Top of SUPPLIED MATERIAL
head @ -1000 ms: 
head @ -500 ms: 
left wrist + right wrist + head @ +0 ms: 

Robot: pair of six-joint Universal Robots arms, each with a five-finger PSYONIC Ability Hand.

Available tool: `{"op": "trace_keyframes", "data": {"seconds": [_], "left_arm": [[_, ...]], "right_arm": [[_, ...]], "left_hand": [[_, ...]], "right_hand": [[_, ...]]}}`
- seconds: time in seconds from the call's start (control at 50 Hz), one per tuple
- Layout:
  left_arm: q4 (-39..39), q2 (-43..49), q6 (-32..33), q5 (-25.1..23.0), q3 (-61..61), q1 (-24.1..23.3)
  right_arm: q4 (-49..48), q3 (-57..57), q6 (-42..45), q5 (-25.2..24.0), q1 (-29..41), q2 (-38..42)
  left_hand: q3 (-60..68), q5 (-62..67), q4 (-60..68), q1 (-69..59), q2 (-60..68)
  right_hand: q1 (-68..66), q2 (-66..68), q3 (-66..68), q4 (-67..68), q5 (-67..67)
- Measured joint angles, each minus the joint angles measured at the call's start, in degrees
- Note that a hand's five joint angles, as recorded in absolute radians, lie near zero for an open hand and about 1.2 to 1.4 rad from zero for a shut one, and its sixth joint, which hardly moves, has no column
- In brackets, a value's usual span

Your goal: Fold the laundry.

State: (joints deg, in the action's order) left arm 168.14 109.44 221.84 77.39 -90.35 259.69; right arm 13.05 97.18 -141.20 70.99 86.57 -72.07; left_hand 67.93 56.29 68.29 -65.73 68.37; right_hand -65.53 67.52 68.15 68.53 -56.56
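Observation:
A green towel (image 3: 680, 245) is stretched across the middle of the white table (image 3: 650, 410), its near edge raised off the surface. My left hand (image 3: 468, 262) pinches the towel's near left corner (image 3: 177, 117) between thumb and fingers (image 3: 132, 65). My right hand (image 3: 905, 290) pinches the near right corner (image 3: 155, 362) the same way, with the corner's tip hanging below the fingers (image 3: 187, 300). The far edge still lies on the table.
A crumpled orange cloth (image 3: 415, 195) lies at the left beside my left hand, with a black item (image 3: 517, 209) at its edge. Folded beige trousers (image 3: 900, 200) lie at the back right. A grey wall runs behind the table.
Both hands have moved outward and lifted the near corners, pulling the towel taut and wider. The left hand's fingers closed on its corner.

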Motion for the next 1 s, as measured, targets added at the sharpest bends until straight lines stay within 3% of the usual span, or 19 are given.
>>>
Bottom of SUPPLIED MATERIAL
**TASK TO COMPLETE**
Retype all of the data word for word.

**WRITTEN SOLUTION**
head @ -1000 ms: 
head @ -500 ms: 
left wrist + right wrist + head @ +0 ms: 

Robot: pair of six-joint Universal Robots arms, each with a five-finger PSYONIC Ability Hand.

Available tool: `{"op": "trace_keyframes", "data": {"seconds": [_], "left_arm": [[_, ...]], "right_arm": [[_, ...]], "left_hand": [[_, ...]], "right_hand": [[_, ...]]}}`
- seconds: time in seconds from the call's start (control at 50 Hz), one per tuple
- Layout:
  left_arm: q4 (-39..39), q2 (-43..49), q6 (-32..33), q5 (-25.1..23.0), q3 (-61..61), q1 (-24.1..23.3)
  right_arm: q4 (-49..48), q3 (-57..57), q6 (-42..45), q5 (-25.2..24.0), q1 (-29..41), q2 (-38..42)
  left_hand: q3 (-60..68), q5 (-62..67), q4 (-60..68), q1 (-69..59), q2 (-60..68)
  right_hand: q1 (-68..66), q2 (-66..68), q3 (-66..68), q4 (-67..68), q5 (-67..67)
- Measured joint angles, each minus the joint angles measured at the call's start, in degrees
- Note that a hand's five joint angles, as recorded in absolute radians, lie near zero for an open hand and about 1.2 to 1.4 rad from zero for a shut one, and its sixth joint, which hardly moves, has no column
- In brackets, a value's usual span

Your goal: Fold the laundry.

State: (joints deg, in the action's order) left arm 168.14 109.44 221.84 77.39 -90.35 259.69; right arm 13.05 97.18 -141.20 70.99 86.57 -72.07; left_hand 67.93 56.29 68.29 -65.73 68.37; right_hand -65.53 67.52 68.15 68.53 -56.56
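Observation:
A green towel (image 3: 680, 245) is stretched across the middle of the white table (image 3: 650, 410), its near edge raised off the surface. My left hand (image 3: 468, 262) pinches the towel's near left corner (image 3: 177, 117) between thumb and fingers (image 3: 132, 65). My right hand (image 3: 905, 290) pinches the near right corner (image 3: 155, 362) the same way, with the corner's tip hanging below the fingers (image 3: 187, 300). The far edge still lies on the table.
A crumpled orange cloth (image 3: 415, 195) lies at the left beside my left hand, with a black item (image 3: 517, 209) at its edge. Folded beige trousers (image 3: 900, 200) lie at the back right. A grey wall runs behind the table.
Both hands have moved outward and lifted the near corners, pulling the towel taut and wider. The left hand's fingers closed on its corner.
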
Motion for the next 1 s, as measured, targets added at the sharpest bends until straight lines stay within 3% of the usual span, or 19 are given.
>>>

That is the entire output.